» **WORK INSTRUCTION**: Write out again, exactly, the lines below starting at the one with "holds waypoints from" and ending at the one with "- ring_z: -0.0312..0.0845".

» **GIVEN INFORMATION**:
_ _ _

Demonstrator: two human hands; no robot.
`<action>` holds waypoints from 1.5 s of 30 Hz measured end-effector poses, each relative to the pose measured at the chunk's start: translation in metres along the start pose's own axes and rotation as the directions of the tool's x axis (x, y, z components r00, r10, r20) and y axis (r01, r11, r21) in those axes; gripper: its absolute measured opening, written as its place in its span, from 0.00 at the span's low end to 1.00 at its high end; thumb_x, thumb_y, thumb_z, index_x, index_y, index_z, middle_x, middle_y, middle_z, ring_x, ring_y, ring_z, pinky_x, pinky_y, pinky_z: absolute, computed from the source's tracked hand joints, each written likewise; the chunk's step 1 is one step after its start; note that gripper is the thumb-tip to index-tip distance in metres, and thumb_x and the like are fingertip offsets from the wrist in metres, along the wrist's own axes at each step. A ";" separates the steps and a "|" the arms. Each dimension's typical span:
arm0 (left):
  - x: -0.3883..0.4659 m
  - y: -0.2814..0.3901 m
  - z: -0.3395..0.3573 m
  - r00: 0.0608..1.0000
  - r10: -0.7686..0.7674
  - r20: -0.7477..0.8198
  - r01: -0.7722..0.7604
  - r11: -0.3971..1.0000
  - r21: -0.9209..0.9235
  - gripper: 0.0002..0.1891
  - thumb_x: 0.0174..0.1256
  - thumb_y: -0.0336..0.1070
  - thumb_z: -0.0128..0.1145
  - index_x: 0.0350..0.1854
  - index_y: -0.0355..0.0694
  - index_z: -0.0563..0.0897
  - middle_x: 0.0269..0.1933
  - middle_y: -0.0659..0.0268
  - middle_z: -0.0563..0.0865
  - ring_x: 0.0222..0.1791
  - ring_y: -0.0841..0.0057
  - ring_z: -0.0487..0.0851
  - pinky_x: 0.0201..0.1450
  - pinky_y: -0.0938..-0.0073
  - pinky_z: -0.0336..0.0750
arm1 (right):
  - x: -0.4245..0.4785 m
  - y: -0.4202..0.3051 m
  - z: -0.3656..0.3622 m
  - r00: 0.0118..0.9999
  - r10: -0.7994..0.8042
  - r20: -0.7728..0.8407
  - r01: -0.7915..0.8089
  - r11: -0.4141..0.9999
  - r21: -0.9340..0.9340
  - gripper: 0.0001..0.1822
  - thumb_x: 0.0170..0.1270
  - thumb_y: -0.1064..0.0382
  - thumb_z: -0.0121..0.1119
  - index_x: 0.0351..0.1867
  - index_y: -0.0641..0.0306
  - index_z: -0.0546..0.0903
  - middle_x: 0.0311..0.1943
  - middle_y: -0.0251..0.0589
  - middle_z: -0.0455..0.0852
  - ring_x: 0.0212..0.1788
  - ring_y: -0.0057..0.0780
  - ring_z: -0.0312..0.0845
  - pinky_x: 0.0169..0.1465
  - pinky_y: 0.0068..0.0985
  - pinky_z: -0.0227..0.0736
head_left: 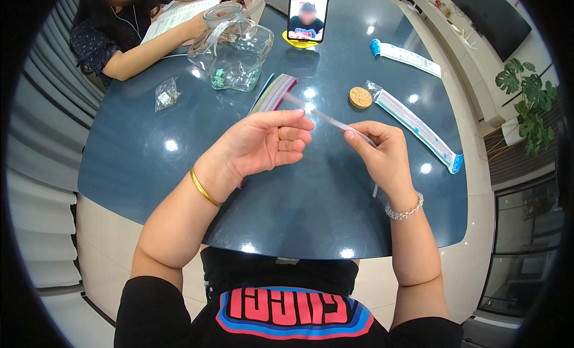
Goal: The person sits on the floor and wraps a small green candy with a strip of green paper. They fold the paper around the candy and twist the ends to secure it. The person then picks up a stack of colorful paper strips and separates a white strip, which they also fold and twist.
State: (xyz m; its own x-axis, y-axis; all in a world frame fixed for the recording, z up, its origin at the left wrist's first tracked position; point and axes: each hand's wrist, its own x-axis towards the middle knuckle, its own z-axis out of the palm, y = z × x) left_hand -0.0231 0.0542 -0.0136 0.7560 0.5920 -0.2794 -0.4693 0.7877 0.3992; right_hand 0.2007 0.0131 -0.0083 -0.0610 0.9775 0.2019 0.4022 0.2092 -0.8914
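Note:
My right hand (383, 153) pinches a narrow pale strip (334, 121) between thumb and fingers. The strip's far end is blurred and reaches up and left past my left fingertips; a lower end shows under my right hand. My left hand (273, 141) is turned palm inward, its fingers loosely curled and nothing visible in it. Beneath and beyond it lies a stack of multicoloured paper strips (278, 92), partly hidden by the hand and wrist. A round cork stopper (360, 97) rests beside a clear packet of pale strips (415, 126), to the right.
A bear-shaped glass jar (242, 56) holds several small green paper stars (219, 80). A small clear bag (167, 95) lies left, another strip packet (406, 58) far right. A phone (307, 16) stands on a yellow holder (301, 42). Another person's arm (152, 54) rests by an open book (179, 18).

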 end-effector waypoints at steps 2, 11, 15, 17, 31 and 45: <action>0.001 0.000 -0.002 0.999 -0.025 0.043 0.025 1.000 -0.005 0.27 0.70 0.50 0.38 0.39 0.25 0.79 0.31 0.50 0.84 0.31 0.65 0.86 0.32 0.69 0.83 | 0.000 -0.002 -0.001 0.998 0.068 0.007 -0.068 0.997 -0.030 0.06 0.56 0.68 0.62 0.32 0.69 0.83 0.22 0.33 0.82 0.24 0.13 0.70 0.28 0.16 0.64; 0.004 0.001 -0.009 0.984 -0.076 0.158 0.070 0.997 0.045 0.34 0.70 0.56 0.31 0.39 0.23 0.78 0.32 0.45 0.83 0.29 0.60 0.85 0.32 0.65 0.83 | 0.002 -0.006 -0.007 0.975 -0.218 -0.045 0.216 0.975 -0.041 0.06 0.54 0.71 0.62 0.34 0.62 0.85 0.22 0.30 0.75 0.22 0.15 0.64 0.26 0.17 0.57; 0.002 0.001 -0.009 0.983 -0.075 0.169 0.061 0.994 0.087 0.25 0.72 0.45 0.36 0.40 0.24 0.78 0.32 0.47 0.84 0.29 0.62 0.86 0.32 0.67 0.83 | 0.004 -0.005 -0.009 0.984 -0.162 -0.067 0.157 0.984 -0.080 0.06 0.54 0.70 0.62 0.34 0.63 0.85 0.22 0.31 0.75 0.22 0.15 0.63 0.26 0.16 0.58; 0.000 -0.002 -0.007 0.989 -0.038 0.141 0.019 0.991 0.135 0.20 0.71 0.40 0.38 0.42 0.25 0.78 0.31 0.50 0.84 0.29 0.64 0.85 0.32 0.68 0.83 | 0.004 -0.003 -0.008 0.989 -0.138 -0.060 0.129 0.983 -0.134 0.06 0.54 0.70 0.62 0.35 0.63 0.85 0.22 0.30 0.75 0.22 0.15 0.64 0.26 0.16 0.58; -0.003 -0.017 0.012 0.978 0.200 0.061 -0.209 0.907 0.365 0.09 0.63 0.32 0.55 0.43 0.34 0.80 0.35 0.68 0.80 0.33 0.83 0.77 0.36 0.81 0.76 | -0.008 -0.001 0.019 0.948 -0.318 -0.035 0.319 0.933 0.168 0.18 0.62 0.65 0.57 0.52 0.66 0.71 0.30 0.39 0.81 0.30 0.25 0.77 0.36 0.19 0.70; -0.006 -0.032 0.028 0.816 0.573 0.071 -0.410 0.488 0.770 0.12 0.52 0.20 0.61 0.40 0.31 0.77 0.40 0.59 0.81 0.35 0.78 0.83 0.38 0.81 0.80 | -0.011 -0.009 0.013 0.820 0.120 0.560 -0.445 0.748 0.492 0.17 0.69 0.56 0.45 0.31 0.66 0.78 0.24 0.36 0.81 0.21 0.15 0.71 0.27 0.13 0.66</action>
State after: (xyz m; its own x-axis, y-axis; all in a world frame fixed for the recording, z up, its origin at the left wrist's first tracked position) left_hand -0.0001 0.0205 -0.0004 0.3802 0.9228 0.0627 -0.1874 0.0104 0.9822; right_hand 0.1858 0.0009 -0.0074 -0.5135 0.8414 -0.1685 -0.1211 -0.2654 -0.9565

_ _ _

» **SOLUTION**:
`<action>` holds waypoints from 1.5 s of 30 Hz measured end-effector poses, each relative to the pose measured at the chunk's start: translation in metres along the start pose's own axes and rotation as the directions of the tool's x axis (x, y, z components r00, r10, r20) and y axis (r01, r11, r21) in those axes; gripper: its absolute measured opening, written as its place in its span, from 0.00 at the span's low end to 1.00 at its high end; thumb_x, thumb_y, thumb_z, index_x, index_y, index_z, middle_x, middle_y, middle_z, ring_x, ring_y, ring_z, pinky_x, pinky_y, pinky_z: absolute, computed from the source's tracked hand joints, each written likewise; the chunk's step 1 is one step after its start; note that gripper is the thumb-tip to index-tip distance in metres, and thumb_x and the like are fingertip offsets from the wrist in metres, along the wrist's own axes at each step. A ";" separates the steps and a "|" the arms. Each dimension's typical span:
arm0 (left):
  - x: -0.3883..0.4659 m
  - y: -0.2814..0.3901 m
  - z: -0.3395..0.3573 m
  - r00: 0.0608..1.0000
  - r10: -0.7686..0.7674
  - r20: -0.7477..0.8198
  - r01: -0.7722..0.7604
  - r11: -0.3971..1.0000
  - r21: -0.9209..0.9235
  - gripper: 0.0002..0.1891
  - thumb_x: 0.0174..0.1256
  - thumb_y: -0.0336..0.1070
  - thumb_z: -0.0128..0.1145
  - index_x: 0.0350..0.1854
  - index_y: -0.0355..0.0694
  - index_z: -0.0563..0.0897
  - middle_x: 0.0269..0.1933
  - middle_y: -0.0659..0.0268
  - middle_z: -0.0563..0.0865
  - ring_x: 0.0222..0.1791
  - ring_y: -0.0841..0.0057
  - ring_z: -0.0487..0.0851
  - pinky_x: 0.0201..0.1450
  - pinky_y: -0.0938..-0.0073
  - pinky_z: -0.0336..0.0750
arm1 (right):
  - x: -0.4245..0.4785 m
  - y: -0.4202..0.3051 m
  - z: -0.3656..0.3622 m
  - r00: 0.0118..0.9999
  - r10: -0.7994..0.8042
  - r20: -0.7728..0.8407
  - r01: -0.7915..0.8089
  - r11: -0.4141..0.9999
  - r21: -0.9340..0.9340
  - gripper: 0.0001..0.1822
  - thumb_x: 0.0170..0.1270
  - thumb_y: -0.1064..0.0382
  - thumb_z: -0.0121..0.1119
  - index_x: 0.0351..0.1867
  - index_y: -0.0641..0.0306
  - index_z: -0.0546..0.0903
  - middle_x: 0.0311..0.1943
  - middle_y: -0.0251..0.0589
  - middle_z: -0.0455..0.0852
  - ring_x: 0.0212..0.1788
  - ring_y: -0.0057..0.0780
  - ring_z: -0.0312..0.0845

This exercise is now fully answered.